¿Quién puede salvarse?
No se trata aquí solamente de escuchar una enseñanza y de cumplir un mandamiento, sino de algo mucho más radical: adherirse a la persona misma de Jesús, compartir su vida y su destino, participar de su obediencia libre y amorosa a la voluntad del Padre. El discípulo de Jesús, siguiendo, mediante la adhesión por la fe, a aquél que es la Sabiduría encarnada, se hace verdaderamente discípulo de Dios (Juan Pablo II)
La señora Luisa rondaba los ochenta años. Había vivido en el barrio toda la vida. Era de las asiduas en la parroquia donde yo estaba de pastoral. Rezaba el rosario y después la Misa. Sin embargo, desde hacía unas semanas estaba preocupada. Algo le rondaba por la cabeza. El obispo había estado en la parroquia para presentar el Catecismo de la Iglesia Católica. La señora Luisa se compró uno, pero algo le creaba un poco de angustia. Al final, se decidió a resolver ese problema, que tanto la preocupaba, preguntando al párroco.
Un día, después de rezar el rosario y antes de la Misa, entró en la sacristía con el Catecismo de la Iglesia Católica en la mano. Preguntó al párroco: Don José, ¿hay que aprenderse esto para ir al cielo?
¿Qué hay que hacer para salvarse? La respuesta ya la dio el Padre Loring. No pretendo pisarle el terreno. Mi intención es otra. A veces tengo la impresión, quizás me esté proyectando, de que caemos en una especie de estrés devocional, o en un triatlon espiritual, o en algo parecido a un maratón místico. Hago oración, rezo el rosario, voy a Misa, hago, hago, hago, como si quisiera comprar mi salvación…. Es ese cumplimiento (cumplo y miento) que me lleva a olvidar lo fundamental, amar a Dios y no buscarme en las cosas de Dios.
Cuando el joven rico pregunta a Jesús sobre lo que tiene que hacer para ganar la vida eterna, y el Señor le dice: “cumple los mandamientos”, aquel joven debió pensar, “ya verás, te voy a dejar con la boca abierta”. Maestro, todo eso lo he cumplido desde pequeño… (Marcos 10, 20). Y el que se quedó con la boca abierta fue él. ¡Pobre! Había caído en la trampa de la ley. …al hacer de la práctica de la ley condición para la salvación, nos instalamos en una lógica según la cual la salvación no proviene del amor gratuito de Dios manifestado en Cristo, sino de las obras realizadas por el hombre[1].

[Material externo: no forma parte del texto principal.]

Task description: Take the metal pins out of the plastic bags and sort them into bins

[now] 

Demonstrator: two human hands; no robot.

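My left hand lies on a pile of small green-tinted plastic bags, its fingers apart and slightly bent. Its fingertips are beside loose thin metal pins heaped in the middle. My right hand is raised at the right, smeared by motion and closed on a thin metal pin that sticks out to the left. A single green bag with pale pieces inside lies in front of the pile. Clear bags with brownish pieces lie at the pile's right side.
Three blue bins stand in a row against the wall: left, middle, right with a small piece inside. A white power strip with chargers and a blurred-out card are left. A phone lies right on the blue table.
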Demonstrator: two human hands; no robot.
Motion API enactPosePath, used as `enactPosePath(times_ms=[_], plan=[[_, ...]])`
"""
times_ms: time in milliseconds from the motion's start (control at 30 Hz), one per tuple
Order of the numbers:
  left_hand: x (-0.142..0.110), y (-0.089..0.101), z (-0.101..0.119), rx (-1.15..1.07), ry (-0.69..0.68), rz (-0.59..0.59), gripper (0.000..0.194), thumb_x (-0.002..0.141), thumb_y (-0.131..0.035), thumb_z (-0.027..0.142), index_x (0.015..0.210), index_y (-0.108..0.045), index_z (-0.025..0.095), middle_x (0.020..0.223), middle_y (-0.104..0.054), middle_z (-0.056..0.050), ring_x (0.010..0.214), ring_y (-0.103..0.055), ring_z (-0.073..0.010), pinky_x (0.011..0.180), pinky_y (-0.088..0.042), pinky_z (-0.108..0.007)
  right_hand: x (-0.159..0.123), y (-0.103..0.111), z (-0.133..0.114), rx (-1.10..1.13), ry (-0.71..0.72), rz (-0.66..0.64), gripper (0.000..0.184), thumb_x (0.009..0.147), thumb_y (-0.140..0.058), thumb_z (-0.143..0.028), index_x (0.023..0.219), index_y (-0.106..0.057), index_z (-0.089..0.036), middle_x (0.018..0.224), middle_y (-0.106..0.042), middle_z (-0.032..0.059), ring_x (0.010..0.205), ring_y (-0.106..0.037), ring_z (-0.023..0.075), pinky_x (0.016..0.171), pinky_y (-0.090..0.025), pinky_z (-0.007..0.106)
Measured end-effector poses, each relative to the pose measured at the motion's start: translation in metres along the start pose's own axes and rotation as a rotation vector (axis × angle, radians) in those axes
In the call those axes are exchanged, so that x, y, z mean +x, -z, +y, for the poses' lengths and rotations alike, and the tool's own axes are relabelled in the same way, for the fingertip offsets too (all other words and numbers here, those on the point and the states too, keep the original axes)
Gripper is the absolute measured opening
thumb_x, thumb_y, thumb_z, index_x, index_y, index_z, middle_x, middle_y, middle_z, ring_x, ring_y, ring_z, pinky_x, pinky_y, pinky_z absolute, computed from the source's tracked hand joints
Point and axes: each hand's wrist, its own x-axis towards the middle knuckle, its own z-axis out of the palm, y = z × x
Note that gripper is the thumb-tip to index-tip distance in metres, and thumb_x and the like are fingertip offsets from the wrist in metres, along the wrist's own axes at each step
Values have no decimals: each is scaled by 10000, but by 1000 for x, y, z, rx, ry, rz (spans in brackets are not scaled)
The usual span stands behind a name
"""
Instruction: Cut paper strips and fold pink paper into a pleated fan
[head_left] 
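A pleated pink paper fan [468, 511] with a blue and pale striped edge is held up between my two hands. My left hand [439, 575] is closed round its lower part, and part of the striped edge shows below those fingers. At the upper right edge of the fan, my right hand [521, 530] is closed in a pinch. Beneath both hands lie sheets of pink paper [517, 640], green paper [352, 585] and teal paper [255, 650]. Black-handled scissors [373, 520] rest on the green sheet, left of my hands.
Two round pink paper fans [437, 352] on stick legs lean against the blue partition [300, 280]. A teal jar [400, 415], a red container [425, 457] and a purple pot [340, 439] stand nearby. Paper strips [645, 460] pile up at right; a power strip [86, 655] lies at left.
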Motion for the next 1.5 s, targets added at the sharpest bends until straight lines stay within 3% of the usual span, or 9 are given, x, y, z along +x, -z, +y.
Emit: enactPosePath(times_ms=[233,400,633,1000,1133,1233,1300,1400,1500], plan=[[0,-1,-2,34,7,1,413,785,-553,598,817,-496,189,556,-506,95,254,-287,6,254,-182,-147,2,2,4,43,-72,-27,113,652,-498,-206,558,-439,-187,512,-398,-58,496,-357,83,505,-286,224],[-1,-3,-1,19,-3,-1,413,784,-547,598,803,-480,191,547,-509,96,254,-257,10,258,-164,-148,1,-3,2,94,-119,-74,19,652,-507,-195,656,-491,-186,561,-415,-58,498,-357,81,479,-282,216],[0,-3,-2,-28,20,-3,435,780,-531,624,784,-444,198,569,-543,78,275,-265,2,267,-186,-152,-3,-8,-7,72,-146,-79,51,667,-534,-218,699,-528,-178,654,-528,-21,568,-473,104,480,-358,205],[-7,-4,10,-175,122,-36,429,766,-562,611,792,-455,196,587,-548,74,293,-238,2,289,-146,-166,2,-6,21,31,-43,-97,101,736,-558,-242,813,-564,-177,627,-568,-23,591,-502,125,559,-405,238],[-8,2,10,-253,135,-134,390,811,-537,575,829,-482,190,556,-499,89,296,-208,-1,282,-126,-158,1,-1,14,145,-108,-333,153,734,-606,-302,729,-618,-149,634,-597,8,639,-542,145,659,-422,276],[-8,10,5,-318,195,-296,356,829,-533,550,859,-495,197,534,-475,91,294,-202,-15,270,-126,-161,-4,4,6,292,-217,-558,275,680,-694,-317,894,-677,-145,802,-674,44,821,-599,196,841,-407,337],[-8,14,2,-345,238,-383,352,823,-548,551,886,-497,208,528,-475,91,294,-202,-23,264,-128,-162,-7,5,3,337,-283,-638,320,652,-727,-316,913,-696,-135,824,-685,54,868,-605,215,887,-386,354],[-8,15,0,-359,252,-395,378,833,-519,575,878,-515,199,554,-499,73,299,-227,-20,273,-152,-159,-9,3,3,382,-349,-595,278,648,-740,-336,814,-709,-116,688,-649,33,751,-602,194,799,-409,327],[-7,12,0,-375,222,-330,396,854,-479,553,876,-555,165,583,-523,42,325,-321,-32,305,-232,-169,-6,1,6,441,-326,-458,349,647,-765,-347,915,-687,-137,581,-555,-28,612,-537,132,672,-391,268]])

La trampa de la ley, ese hacer, el cumplimiento, me lleva a creer que todo depende de mis fuerzas. ¡Qué sí!, que Dios cuenta conmigo, con mi correspondencia a la gracia, con mi respuesta libre. Eso está claro. Sin embargo, no puedo caer en esa especie de relación mercantilista con Dios, que no se basa en el amor ni en la confianza en la misericordia divina, sino en el temor.
Cuentan de un hombre que al morir se presentó ante San Pedro. Éste le dijo: Mira, para entrar en el cielo tiene que conseguir 1.000 puntos. Así que ve diciendo todo lo que has hecho y vamos sumando. Aquel hombre, un poco desconcertado, empezó: Pues, vamos a ver. He ido a Misa todos los días de diario desde que tengo quince años. San Pedro saca la calculadora y dice: ¡medio punto! Bueno, dice el otro con cara de susto, también he rezado rosarios… incontables. Tengo hasta los dedos desgastados. Dice San Pedro, calcula cuántos. Responde el hombre, unos cien mil. Parece un poco exagerado, contesta San Pedro, pero démoslo por bueno y calculemos. Toma la calculadora, teclea: 0,75 puntos (sumado a lo anterior). Aquel hombre empieza a sudar: También me he flagelado… tengo la espalda como un colador… Y he leído todas las vidas de los santos, incluida la del Cura de Ars, hacia delante, hacia atrás, en español, inglés, italiano, chino. De nuevo calcula San Pedro: 0,90.
Después de cinco horas hablando, sin saber que inventarse, se tira al suelo y dice: No, no, esto es imposible. Señor, o me metes tú, o yo no puedo entrar. Y en ese momento suena la campana: ¡1.000 puntos! Para dentro[2].